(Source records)
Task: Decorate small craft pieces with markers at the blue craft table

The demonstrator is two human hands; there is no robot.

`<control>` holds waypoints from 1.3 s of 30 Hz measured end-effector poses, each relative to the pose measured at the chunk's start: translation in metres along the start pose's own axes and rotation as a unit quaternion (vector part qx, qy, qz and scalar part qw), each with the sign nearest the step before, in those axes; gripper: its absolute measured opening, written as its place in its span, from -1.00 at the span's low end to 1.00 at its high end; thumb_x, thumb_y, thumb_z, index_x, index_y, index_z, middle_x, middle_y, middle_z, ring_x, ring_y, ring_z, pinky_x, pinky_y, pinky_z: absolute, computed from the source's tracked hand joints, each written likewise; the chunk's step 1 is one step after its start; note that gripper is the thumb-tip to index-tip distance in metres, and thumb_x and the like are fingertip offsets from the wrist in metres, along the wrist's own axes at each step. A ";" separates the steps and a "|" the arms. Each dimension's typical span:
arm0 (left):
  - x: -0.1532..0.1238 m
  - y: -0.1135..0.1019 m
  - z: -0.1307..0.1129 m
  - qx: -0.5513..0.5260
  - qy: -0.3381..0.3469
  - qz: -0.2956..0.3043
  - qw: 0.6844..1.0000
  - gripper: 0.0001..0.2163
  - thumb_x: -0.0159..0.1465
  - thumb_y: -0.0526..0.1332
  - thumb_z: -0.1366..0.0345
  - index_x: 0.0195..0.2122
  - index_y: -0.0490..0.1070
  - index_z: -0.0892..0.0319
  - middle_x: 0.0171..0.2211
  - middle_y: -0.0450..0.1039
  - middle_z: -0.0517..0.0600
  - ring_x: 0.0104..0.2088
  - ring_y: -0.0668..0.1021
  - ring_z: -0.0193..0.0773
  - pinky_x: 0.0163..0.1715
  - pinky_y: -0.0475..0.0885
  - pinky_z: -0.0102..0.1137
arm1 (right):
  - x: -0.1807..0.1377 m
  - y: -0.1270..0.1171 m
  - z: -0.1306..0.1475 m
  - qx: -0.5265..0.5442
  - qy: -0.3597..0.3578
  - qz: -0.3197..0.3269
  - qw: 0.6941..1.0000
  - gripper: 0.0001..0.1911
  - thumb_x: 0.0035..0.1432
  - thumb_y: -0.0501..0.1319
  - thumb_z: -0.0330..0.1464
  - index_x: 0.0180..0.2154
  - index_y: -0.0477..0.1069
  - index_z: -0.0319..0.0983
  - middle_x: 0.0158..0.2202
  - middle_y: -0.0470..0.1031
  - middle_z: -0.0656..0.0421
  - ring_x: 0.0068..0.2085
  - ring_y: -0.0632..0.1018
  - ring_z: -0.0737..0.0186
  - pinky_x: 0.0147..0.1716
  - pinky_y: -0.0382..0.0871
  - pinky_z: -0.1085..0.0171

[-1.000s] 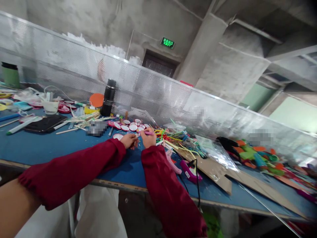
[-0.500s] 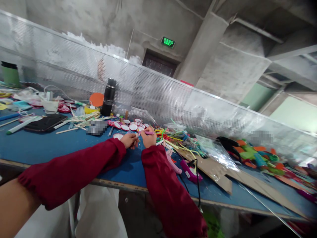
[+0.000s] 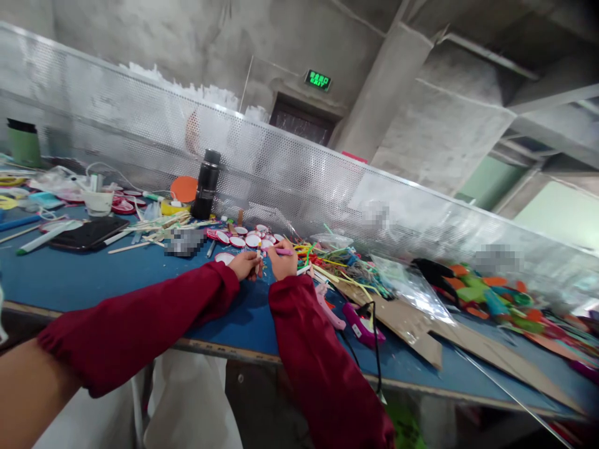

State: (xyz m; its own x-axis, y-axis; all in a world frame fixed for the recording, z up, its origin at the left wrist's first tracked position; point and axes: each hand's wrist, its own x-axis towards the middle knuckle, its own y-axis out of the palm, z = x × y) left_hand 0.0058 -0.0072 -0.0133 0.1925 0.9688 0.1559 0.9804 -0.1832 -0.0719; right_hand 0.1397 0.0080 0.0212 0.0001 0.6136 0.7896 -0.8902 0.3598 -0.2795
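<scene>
My left hand point(image 3: 245, 265) is closed on a small pale stick point(image 3: 258, 254) with a yellowish upper end, held nearly upright between thumb and fingers. Close beside it on the right, my right hand point(image 3: 283, 264) grips a purple pen point(image 3: 283, 251), its tip end pointing left towards the stick. A small gap seems to lie between pen and stick, though details are tiny. White round discs with red rims point(image 3: 253, 240) lie in a cluster just behind both hands. One more white disc point(image 3: 224, 257) rests by my left wrist.
Colourful cords point(image 3: 344, 259) are heaped right of my hands. A pink glue gun point(image 3: 330, 307), a purple device point(image 3: 362, 324) with a black cable and cardboard strips point(image 3: 412, 330) lie nearer. Leftward are a black bottle point(image 3: 206, 185), thin sticks point(image 3: 171, 223) and a black phone point(image 3: 88, 233).
The stick in my left hand now stands more upright and shows more clearly. My right hand with the pen has shifted very slightly, and the whole view has drifted a little.
</scene>
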 end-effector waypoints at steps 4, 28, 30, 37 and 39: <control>-0.001 0.000 0.001 -0.005 0.005 0.003 1.000 -0.77 0.25 0.13 0.14 -0.43 0.28 0.20 -0.62 0.43 -0.09 -0.72 0.39 -0.40 -0.70 0.18 -0.49 | 0.001 0.000 -0.001 0.007 0.002 -0.005 1.000 -0.82 -0.03 0.14 -0.32 -0.60 0.22 -0.19 -0.59 0.27 0.31 -0.47 0.32 0.33 -0.39 0.20 0.34; -0.002 0.002 0.001 0.006 0.002 0.003 1.000 -0.78 0.26 0.13 0.19 -0.45 0.29 0.21 -0.62 0.43 -0.07 -0.73 0.38 -0.39 -0.71 0.19 -0.48 | 0.001 0.000 -0.002 0.001 -0.009 0.017 1.000 -0.85 -0.04 0.14 -0.33 -0.59 0.22 -0.18 -0.59 0.26 0.32 -0.47 0.31 0.32 -0.40 0.18 0.33; -0.002 0.003 0.001 0.003 0.000 0.001 1.000 -0.79 0.26 0.14 0.19 -0.45 0.29 0.21 -0.62 0.43 -0.06 -0.73 0.38 -0.39 -0.71 0.19 -0.47 | 0.001 -0.001 -0.002 0.002 -0.005 0.010 1.000 -0.84 -0.04 0.14 -0.33 -0.59 0.22 -0.18 -0.59 0.27 0.32 -0.47 0.31 0.32 -0.40 0.19 0.33; -0.003 0.003 -0.001 0.003 0.002 0.002 1.000 -0.81 0.29 0.08 0.27 -0.46 0.28 0.20 -0.63 0.42 -0.06 -0.74 0.37 -0.39 -0.71 0.20 -0.47 | 0.000 0.000 0.000 0.009 -0.009 0.023 1.000 -0.84 -0.04 0.15 -0.34 -0.59 0.21 -0.19 -0.60 0.24 0.33 -0.49 0.31 0.34 -0.42 0.17 0.34; -0.003 0.003 -0.001 0.003 0.001 0.001 1.000 -0.80 0.28 0.09 0.25 -0.46 0.29 0.20 -0.63 0.42 -0.06 -0.73 0.38 -0.39 -0.71 0.20 -0.47 | 0.000 0.000 -0.001 0.009 -0.012 0.012 1.000 -0.83 -0.04 0.15 -0.34 -0.59 0.21 -0.19 -0.60 0.24 0.33 -0.48 0.31 0.33 -0.40 0.17 0.34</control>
State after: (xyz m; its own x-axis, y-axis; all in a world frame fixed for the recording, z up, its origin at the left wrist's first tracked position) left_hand 0.0081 -0.0111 -0.0133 0.1938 0.9681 0.1588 0.9800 -0.1835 -0.0771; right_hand 0.1403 0.0085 0.0214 -0.0314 0.6048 0.7958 -0.8976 0.3332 -0.2886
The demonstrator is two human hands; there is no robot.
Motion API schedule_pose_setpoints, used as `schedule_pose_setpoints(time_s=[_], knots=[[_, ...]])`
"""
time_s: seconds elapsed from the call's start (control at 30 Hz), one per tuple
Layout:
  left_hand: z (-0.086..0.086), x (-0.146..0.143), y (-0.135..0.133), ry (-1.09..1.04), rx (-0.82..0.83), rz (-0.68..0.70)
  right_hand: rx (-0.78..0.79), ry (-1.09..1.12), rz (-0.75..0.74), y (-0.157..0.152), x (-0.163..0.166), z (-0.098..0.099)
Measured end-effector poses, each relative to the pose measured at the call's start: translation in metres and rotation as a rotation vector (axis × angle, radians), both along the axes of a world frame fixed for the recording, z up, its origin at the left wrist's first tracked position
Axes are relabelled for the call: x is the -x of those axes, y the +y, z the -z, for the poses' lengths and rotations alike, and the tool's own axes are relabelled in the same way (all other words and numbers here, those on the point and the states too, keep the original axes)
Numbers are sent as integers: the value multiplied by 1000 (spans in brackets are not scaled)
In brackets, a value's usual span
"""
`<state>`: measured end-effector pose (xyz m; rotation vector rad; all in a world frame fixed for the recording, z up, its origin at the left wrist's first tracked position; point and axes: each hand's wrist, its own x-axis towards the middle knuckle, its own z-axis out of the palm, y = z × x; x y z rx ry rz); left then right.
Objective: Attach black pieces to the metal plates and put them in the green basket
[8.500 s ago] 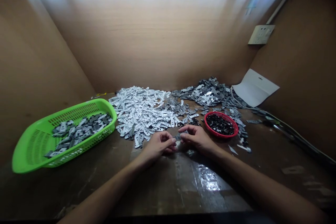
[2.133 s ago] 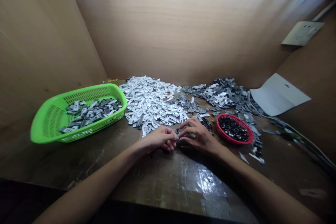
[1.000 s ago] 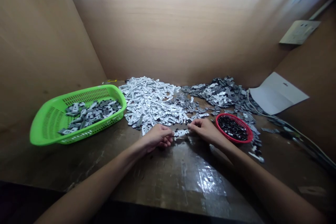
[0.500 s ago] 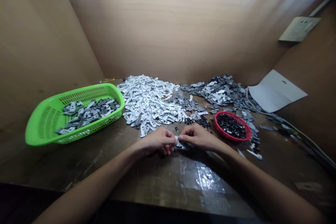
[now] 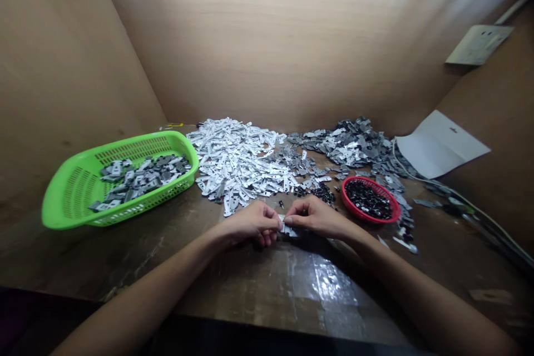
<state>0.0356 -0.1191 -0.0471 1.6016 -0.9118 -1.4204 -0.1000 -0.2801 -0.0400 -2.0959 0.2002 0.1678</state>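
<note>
My left hand (image 5: 250, 223) and my right hand (image 5: 317, 217) meet at the middle of the table, fingers pinched together. Between their fingertips sits a small silver metal piece (image 5: 287, 227), gripped from both sides. Just beyond my hands lies a heap of bright silver metal strips (image 5: 236, 158). A darker grey pile of metal plates (image 5: 352, 144) lies behind and to the right. A small red bowl (image 5: 344, 197) of tiny black parts stands close to my right hand.
A green plastic basket (image 5: 70, 192) holding grey metal pieces sits at the left. Brown board walls close in the table on three sides. A white sheet (image 5: 440, 144) leans at the right wall, with cables (image 5: 479, 214) running along the table's right side.
A second ago my hands were apart, the right one near the red bowl and a silver piece in the left. They have come together on the piece. The view shifted slightly.
</note>
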Motion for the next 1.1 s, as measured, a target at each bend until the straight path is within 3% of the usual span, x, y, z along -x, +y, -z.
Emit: schedule_pose_setpoints(time_s=[0.2, 0.37, 0.53, 0.6, 0.7, 0.8, 0.97, 1.1], knots=[[2, -1, 0, 8, 10, 5, 3, 8, -2, 0, 0, 3], [0, -1, -1, 10, -1, -16, 24, -42, 59, -4, -1, -8], [1, -1, -1, -19, -8, -19, 287, -238, 321, -19, -2, -6], [2, -1, -1, -17, -15, -12, 399, -299, 351, -25, -3, 1], [2, -1, -2, -14, -28, -8, 514, -354, 286, -29, -9, 9], [1, -1, -2, -21, -19, -10, 606, -369, 238, -24, -22, 4], [2, -1, -1, -18, -6, -1, 694, -288, 157, -8, -60, -9], [4, -3, 0, -2, 5, -35, 771, -213, 171, 0, -83, -5]])
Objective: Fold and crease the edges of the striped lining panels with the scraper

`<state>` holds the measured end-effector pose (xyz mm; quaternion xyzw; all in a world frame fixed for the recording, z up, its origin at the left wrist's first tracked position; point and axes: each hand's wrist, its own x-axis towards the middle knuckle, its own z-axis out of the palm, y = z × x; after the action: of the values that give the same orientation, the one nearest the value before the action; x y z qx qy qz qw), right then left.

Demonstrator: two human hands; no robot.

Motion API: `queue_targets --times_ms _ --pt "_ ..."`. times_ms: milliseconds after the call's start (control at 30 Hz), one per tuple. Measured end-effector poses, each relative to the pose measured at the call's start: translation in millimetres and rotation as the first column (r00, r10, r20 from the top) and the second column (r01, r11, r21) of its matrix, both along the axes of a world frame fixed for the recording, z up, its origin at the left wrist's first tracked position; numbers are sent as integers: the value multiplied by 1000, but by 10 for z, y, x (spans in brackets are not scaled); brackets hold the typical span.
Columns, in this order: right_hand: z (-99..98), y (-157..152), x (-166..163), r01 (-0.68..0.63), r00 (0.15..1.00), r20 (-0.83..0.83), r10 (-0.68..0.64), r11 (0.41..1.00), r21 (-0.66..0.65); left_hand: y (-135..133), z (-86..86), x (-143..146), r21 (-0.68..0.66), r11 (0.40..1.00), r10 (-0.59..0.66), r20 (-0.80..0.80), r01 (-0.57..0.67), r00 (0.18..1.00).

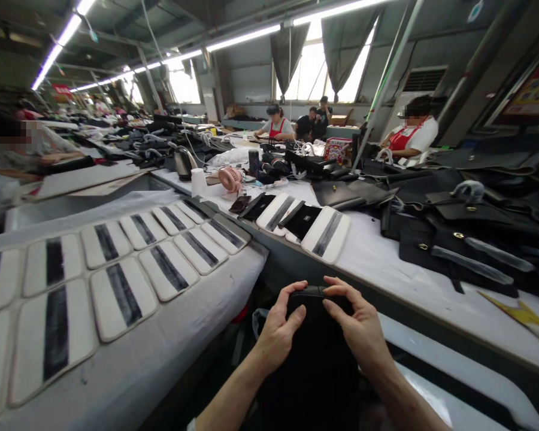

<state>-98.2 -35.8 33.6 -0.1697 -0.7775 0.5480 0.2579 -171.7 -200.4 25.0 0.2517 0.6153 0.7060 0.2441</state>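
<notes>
Both of my hands hold one black leather piece (pixel 317 335) low in front of me, between two tables. My left hand (pixel 278 329) grips its left top edge, fingers curled over the rim. On the right top edge, my right hand (pixel 357 320) pinches with thumb and fingers pressed together. The piece hangs down dark below my hands, and its lower part is hard to make out.
The left table (pixel 161 353) carries rows of white pads with black glued stripes (pixel 121 296). More pads (pixel 326 234) and black bag parts (pixel 453 239) lie on the right table. A pink fan (pixel 230 178) and a white cup (pixel 198 181) stand further back. Other people work at far tables.
</notes>
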Motion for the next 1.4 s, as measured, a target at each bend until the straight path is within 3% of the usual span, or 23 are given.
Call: queue_targets --times_ms 100,233,400,600,700,867,1133,1233,1400 --pt "-20 -18 90 92 994 -41 -98 986 -138 7 -10 -3 -21 1000 5 44 -4 999" --pt "-191 -93 367 257 964 10 -267 916 -309 14 -13 -34 -68 998 4 108 3 994" --pt "-406 -258 591 353 934 93 -344 861 -365 91 6 -8 -97 995 44 197 -25 980" --pt "-394 -299 605 343 937 109 -331 825 -450 121 -44 60 -86 995 66 252 -45 965" --pt "-406 -283 623 337 941 115 -319 838 -430 126 -88 48 -82 996 54 256 -34 965" --pt "-392 -269 678 318 948 148 -283 865 -389 173 -158 99 -74 990 137 249 -122 959" --pt "-430 -462 934 283 952 207 -226 908 -309 -158 -564 521 -252 937 313 299 -242 902" --pt "-538 -565 1037 289 952 205 -227 888 -359 -254 -644 699 -288 910 391 352 -300 850" --pt "-676 -652 1043 307 951 192 -244 822 -479 -259 -565 788 -267 893 448 444 -363 776"
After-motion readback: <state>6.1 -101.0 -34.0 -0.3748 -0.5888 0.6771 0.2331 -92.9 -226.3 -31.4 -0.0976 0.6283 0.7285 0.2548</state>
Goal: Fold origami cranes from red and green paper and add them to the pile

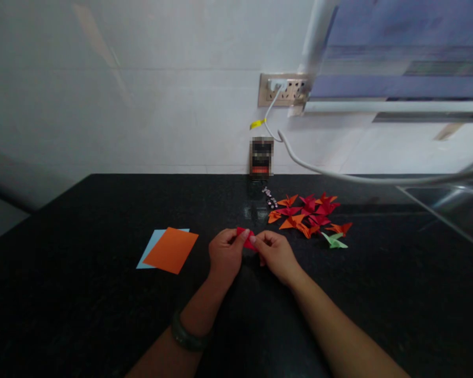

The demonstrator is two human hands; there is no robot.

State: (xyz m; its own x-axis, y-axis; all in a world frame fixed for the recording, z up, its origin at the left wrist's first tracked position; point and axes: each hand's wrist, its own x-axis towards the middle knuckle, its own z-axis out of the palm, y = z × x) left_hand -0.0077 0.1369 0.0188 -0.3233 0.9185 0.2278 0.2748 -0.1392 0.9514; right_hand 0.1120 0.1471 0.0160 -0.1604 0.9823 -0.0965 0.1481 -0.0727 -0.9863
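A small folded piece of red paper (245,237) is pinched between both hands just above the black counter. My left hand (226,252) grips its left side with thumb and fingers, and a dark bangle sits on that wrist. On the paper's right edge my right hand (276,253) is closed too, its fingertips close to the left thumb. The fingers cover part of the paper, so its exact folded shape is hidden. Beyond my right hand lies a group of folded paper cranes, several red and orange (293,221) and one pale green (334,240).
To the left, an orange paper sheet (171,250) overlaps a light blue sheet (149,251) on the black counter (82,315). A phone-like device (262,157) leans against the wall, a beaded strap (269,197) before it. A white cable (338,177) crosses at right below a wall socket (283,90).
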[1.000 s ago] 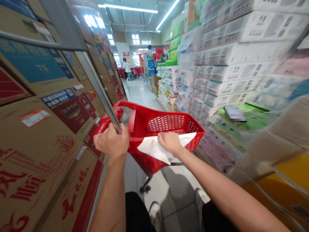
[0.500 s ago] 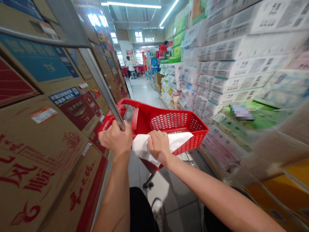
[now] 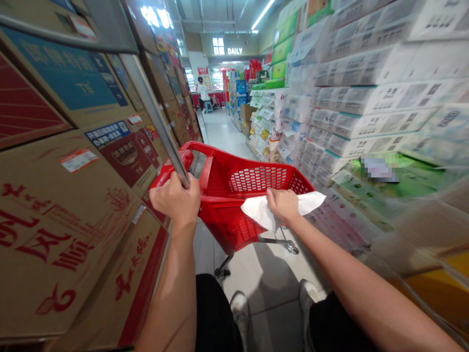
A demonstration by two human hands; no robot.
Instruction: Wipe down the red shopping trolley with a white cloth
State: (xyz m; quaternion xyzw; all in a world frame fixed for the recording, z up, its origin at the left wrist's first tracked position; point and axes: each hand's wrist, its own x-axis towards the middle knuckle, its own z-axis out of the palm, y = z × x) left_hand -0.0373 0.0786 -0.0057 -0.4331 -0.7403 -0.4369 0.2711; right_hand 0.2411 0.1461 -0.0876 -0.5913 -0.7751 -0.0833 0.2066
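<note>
My left hand (image 3: pixel 177 199) is wrapped round the lower part of a metal pole (image 3: pixel 156 115), beside the back end of a red plastic shopping cart (image 3: pixel 229 227). The pole rises to a grey bar (image 3: pixel 73 34) at the upper left. My right hand (image 3: pixel 284 203) is closed on a white cloth (image 3: pixel 256 209) at the cart's near side rim, towards its front end. The cloth sticks out on both sides of the hand. Perforated walls form the cart's basket, and its small wheels (image 3: pixel 291 247) stand on the tiled floor.
Stacked cardboard boxes (image 3: pixel 44 190) wall the left side. White wrapped packs (image 3: pixel 348 117) and green packs (image 3: pixel 414 178) are piled on the right. The aisle floor (image 3: pixel 223 127) runs ahead to a person (image 3: pixel 202 92) near a blue stool (image 3: pixel 208 106). My shoes (image 3: pixel 240 313) are behind the cart.
My right hand has slid the white cloth to the right along the cart's side, uncovering the red wall. My left hand keeps its grip on the pole. The view has shifted slightly.
</note>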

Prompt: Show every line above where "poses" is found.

Written solution:
`<control>` holds waypoints from 1.3 s of 30 Hz measured end-effector poses, each relative to the pose measured at the chunk's start: translation in metres along the start pose's own axes and rotation as a unit quaternion (vector part qx, qy, qz and scalar part qw), each with the sign nearest the step before, in those axes; gripper: its absolute measured opening, written as its place in its span, from -1.00 at the span's low end to 1.00 at its high end; thumb_x, thumb_y, thumb_z, index_x, index_y, index_z, middle_x, middle_y, middle_z, ring_x, ring_y, ring_z, pinky_x, pinky_y, pinky_z: absolute, computed from the source's tracked hand joints, each written likewise; the chunk's step 1 is one step after its start; note that gripper is the thumb-tip to index-tip distance in metres, and thumb_x and the like are fingertip offsets from the wrist in metres, along the wrist's own axes at each step. A ";" separates the steps and a "|" the arms. Each dimension's typical span:
Measured end-effector poses, each relative to the pose measured at the call's start: translation in metres and rotation as a rotation vector (axis × angle, radians), both along the axes of a world frame fixed for the recording, z up, its origin at the left wrist's first tracked position
Axes are relabelled for the call: x is the -x of those axes, y the +y, z the -z, for the poses' lengths and rotations alike, and the tool's own axes are relabelled in the same way (all other words and numbers here, those on the point and the states too, keep the original axes)
Motion API: `queue_targets --times_ms _ --pt "_ ..."`. times_ms: milliseconds after the call's start (control at 30 Hz), one per tuple. Measured end-effector poses, each relative to the pose measured at the call's start: translation in millimetres and rotation as the first column (r00, r10, r20 from the top) and the second column (r01, r11, r21) of its matrix, both along the axes of a world frame fixed for the recording, z up, its origin at the left wrist's first tracked position; numbers are sent as integers: the value multiplied by 1000, but by 10 for z, y, x (spans in brackets are not scaled); brackets hold the typical span.

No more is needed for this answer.